Every so often I get asked that dreaded question "When is Perl 6 coming out?" Sometimes it's a local Perl Mongers meeting, and sometimes it's an email like below, from a reporter at cnet.com, in response to my Perl 5.10 announcement:

What's up with Perl 6/Parrot? I've never covered the issue terribly closely, but it seemed that there was one school of thought that argued for some universal virtual machine and another that wanted to keep Perl more with its duct-tape-of-the-Internet roots. Please feel free to set me straight in this area--I have only passing familiarity.

Is Perl going to stay on a dual 5.x and 6.x track? When is 6 due? How about 5.12?

Stephen Shankland
reporter, CNET News.com
blog: http://www.news.com/underexposed

This is not at all uncommon as a perception. People just don't know about Perl 6, don't know about Parrot, and certainly have never heard of Pugs. Here's what I replied:

Perl 6 is a rewrite of the Perl language. It will feel Perly, and yet become more modern as it pulls in influences from languages like Ruby and Haskell.

Technically, Perl 6 is just a language specification, and there are at least two implementations underway. One of the Perl 6 implementations is named Pugs, and is written in Haskell, on a project led by Audrey Tang. The other Perl 6 implementation is being written to run on top of Parrot. Parrot is a virtual machine for running modern dynamic languages like Perl, PHP and Ruby, among others. The intent is to have Parrot bytecode generated by one system, say, Perl 6, easily interact with any other language's Parrot bytecode.

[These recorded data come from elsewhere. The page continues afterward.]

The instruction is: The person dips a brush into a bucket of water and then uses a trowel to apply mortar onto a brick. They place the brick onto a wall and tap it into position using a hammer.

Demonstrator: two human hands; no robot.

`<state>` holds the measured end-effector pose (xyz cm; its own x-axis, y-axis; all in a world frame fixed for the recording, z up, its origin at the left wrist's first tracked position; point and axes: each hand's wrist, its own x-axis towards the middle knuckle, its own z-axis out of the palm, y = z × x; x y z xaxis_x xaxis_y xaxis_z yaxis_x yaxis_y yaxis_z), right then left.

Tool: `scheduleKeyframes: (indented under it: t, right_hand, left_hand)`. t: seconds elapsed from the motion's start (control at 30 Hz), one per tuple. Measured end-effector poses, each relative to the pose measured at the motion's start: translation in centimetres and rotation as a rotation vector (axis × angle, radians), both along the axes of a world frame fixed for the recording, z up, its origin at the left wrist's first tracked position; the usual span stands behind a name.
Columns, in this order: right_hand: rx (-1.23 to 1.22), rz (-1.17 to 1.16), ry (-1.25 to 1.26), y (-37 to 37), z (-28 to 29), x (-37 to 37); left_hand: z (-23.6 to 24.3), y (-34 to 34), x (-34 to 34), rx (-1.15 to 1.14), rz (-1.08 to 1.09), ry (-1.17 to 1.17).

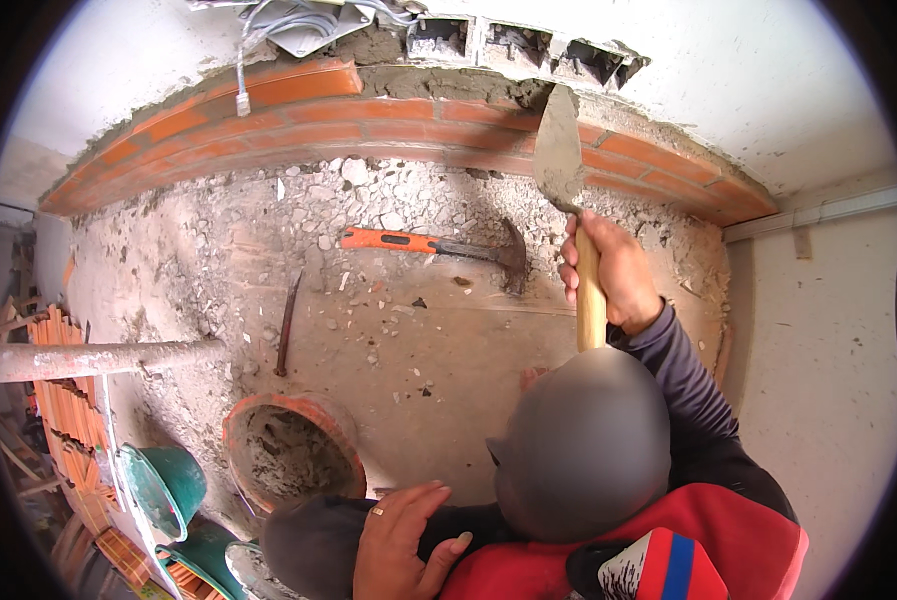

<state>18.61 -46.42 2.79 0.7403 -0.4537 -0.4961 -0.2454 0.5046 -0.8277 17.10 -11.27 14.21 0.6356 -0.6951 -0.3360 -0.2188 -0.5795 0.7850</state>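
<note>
My right hand [618, 275] is closed on the wooden handle of a trowel [558, 150], whose blade tip is at the mortar band [493, 88] atop low brickwork [438, 135]; touching cannot be confirmed. Below the brickwork, an orange-handled hammer [388, 238] lies on rubble-strewn floor, with a rusty metal bar [290, 325] to its left. My left hand [403, 535], wearing a ring, rests low in view with fingers outstretched and nothing in them. A dark rounded shape [578, 440] fills the lower middle, partly hiding the trowel's handle end and my right forearm.
An orange-rimmed bucket of mortar [298, 450] stands at lower left, beside green buckets [163, 490], stacked bricks [73, 390] and a horizontal pole [98, 360]. Cables [298, 25] hang beside openings [513, 45] in the white wall. A pale surface [808, 380] bounds the right side.
</note>
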Motion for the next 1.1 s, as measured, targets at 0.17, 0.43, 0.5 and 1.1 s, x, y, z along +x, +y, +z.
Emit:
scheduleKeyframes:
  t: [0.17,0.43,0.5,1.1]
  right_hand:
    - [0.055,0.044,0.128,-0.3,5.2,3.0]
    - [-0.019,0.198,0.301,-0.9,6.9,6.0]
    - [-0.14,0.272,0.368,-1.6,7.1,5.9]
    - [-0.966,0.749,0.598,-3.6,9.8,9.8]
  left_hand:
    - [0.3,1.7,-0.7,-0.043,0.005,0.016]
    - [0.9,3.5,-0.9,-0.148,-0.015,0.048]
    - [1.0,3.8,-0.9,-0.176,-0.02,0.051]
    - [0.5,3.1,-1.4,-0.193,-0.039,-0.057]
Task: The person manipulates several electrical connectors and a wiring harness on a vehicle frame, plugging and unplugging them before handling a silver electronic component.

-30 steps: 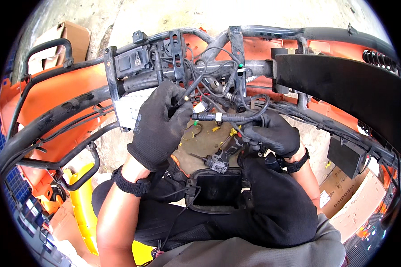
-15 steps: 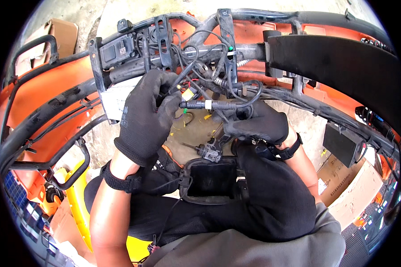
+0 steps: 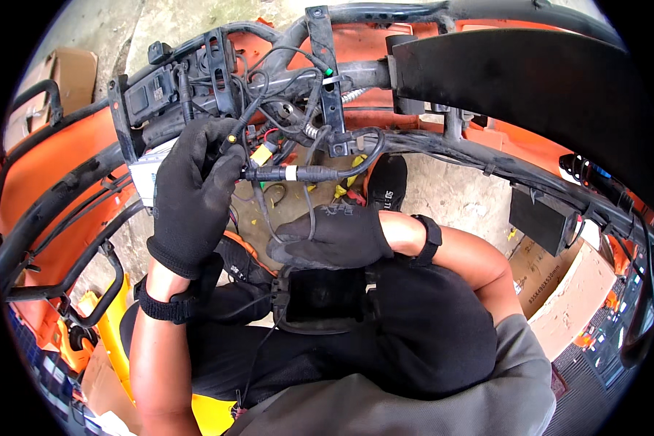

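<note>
My left hand [image 3: 196, 192], in a black glove, is closed on a black cable connector [image 3: 232, 138] with a yellow tip. Beside its fingertips runs a joined pair of black cable plugs [image 3: 320, 173] with a white band. A yellow connector [image 3: 261, 154] with red wire sits just above that. My right hand [image 3: 334, 236], gloved too, lies lower with its fingers curled together. A thin grey cable [image 3: 263, 207] runs down into these fingers, its exact hold partly hidden. Between my legs stands an open black box [image 3: 327, 299].
A black tubular frame [image 3: 73, 178] with orange panels [image 3: 73, 207] arches across, with a wide black curved part [image 3: 516, 73] at right. A black box-shaped part [image 3: 541, 221] hangs from the frame. Cardboard boxes [image 3: 570, 298] stand right and far left. A shoe [image 3: 387, 185] is on the concrete.
My right hand has moved from the joined plugs down and left, to the thin cable. A grey tool with a narrow shaft no longer shows. The whole view has shifted slightly.
</note>
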Tool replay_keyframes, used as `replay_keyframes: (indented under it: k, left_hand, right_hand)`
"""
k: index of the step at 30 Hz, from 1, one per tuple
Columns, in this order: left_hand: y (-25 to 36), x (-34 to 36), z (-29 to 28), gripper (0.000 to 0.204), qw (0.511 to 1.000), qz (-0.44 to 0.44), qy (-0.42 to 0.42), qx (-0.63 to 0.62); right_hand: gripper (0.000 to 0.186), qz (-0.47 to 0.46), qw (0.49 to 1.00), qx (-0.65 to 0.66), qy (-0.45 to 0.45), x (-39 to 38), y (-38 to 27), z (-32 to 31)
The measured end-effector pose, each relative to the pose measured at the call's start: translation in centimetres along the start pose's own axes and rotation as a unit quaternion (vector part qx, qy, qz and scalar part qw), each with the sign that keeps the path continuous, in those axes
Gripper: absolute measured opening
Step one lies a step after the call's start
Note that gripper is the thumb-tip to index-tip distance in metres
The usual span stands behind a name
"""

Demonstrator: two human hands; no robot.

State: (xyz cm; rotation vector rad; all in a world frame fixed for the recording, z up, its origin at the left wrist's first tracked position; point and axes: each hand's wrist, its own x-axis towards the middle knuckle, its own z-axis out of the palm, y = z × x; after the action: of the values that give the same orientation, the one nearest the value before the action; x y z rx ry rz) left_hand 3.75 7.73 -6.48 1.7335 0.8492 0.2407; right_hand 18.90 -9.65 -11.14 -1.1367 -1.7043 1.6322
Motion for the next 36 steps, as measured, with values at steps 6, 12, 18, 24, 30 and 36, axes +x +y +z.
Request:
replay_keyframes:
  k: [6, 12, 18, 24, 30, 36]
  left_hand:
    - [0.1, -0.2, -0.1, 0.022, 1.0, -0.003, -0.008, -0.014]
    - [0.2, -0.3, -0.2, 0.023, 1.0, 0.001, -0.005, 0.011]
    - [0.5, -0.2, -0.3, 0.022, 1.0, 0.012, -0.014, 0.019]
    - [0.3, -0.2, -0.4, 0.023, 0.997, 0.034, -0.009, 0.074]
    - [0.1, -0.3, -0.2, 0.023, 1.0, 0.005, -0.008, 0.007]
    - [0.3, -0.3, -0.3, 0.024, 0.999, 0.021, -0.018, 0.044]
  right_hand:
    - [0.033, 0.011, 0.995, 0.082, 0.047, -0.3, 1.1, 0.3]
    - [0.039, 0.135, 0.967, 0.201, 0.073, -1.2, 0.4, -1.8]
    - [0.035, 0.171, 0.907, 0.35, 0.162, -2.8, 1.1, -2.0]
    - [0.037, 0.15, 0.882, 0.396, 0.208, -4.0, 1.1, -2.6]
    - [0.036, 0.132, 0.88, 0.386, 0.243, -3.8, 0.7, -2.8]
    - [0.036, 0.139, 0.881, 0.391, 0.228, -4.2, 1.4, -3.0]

Yes, Perl 5 and Perl 6 will stay in dual development. Perl 5 has such a huge installed base, it won't be going away any time soon after Perl 6 exists.

There is no due date on Perl 6, and never has been. At this point it's still sort of a big research project. Fortunately, some of the development in Perl 6 has found its way into Perl 5.10, such as the "say" keyword and some regular expression improvements.

I don't think the Perl 5 Porters have even started thinking about a timeline or feature set for 5.12 yet, since 5.10 has only been out for eight days now. From my monitoring of the perl5-porters list, we're just trying to make sure that problems people are reporting with 5.10 are not actually problems with 5.10 itself.

Let me know if you have any other questions.

I've published this open response for two reasons. First, I wanted the core Perl community to get an idea of what outside perception of us is like. People know bits and pieces of what we here in the Perl core echo chamber know.

Second, I wanted to raise the flag again of how outsiders want to know more about Perl 6, and that the first, and in many cases only, thing that they want to know is "Where is it and when will it be out." I've never felt that the Perl 6 development team has ever been interested in addressing the concerns of those who ask.

Note that I'm not talking about giving a timeline, or a schedule, because of course Perl 6 is being created by volunteers, and there's no point in giving a schedule if the project can't realistically hit it. What I did say was "address the concerns." Maybe the project can't give the people want they want, but is there something they can give to help satisfy the hunger, and keep people interested?

For that matter, I've never felt that anyone on the Perl 6 development team even saw it as a reasonable question to ask. I've always seen the question answered with angry, defensive replies. Such a problem to have! People clamoring to use your project!

It's amazing to me that we have any goodwill left, any interest, that Perl 6 hasn't been written off as permanent vaporware. To the Perl 6 community, I ask, what can we as the rest of the community do to help keep people interested in Perl 6? Do you see that as a reasonable goal? And to everyone else, who is willing to help in this task, to help keep the fires of anticipation burning in the public?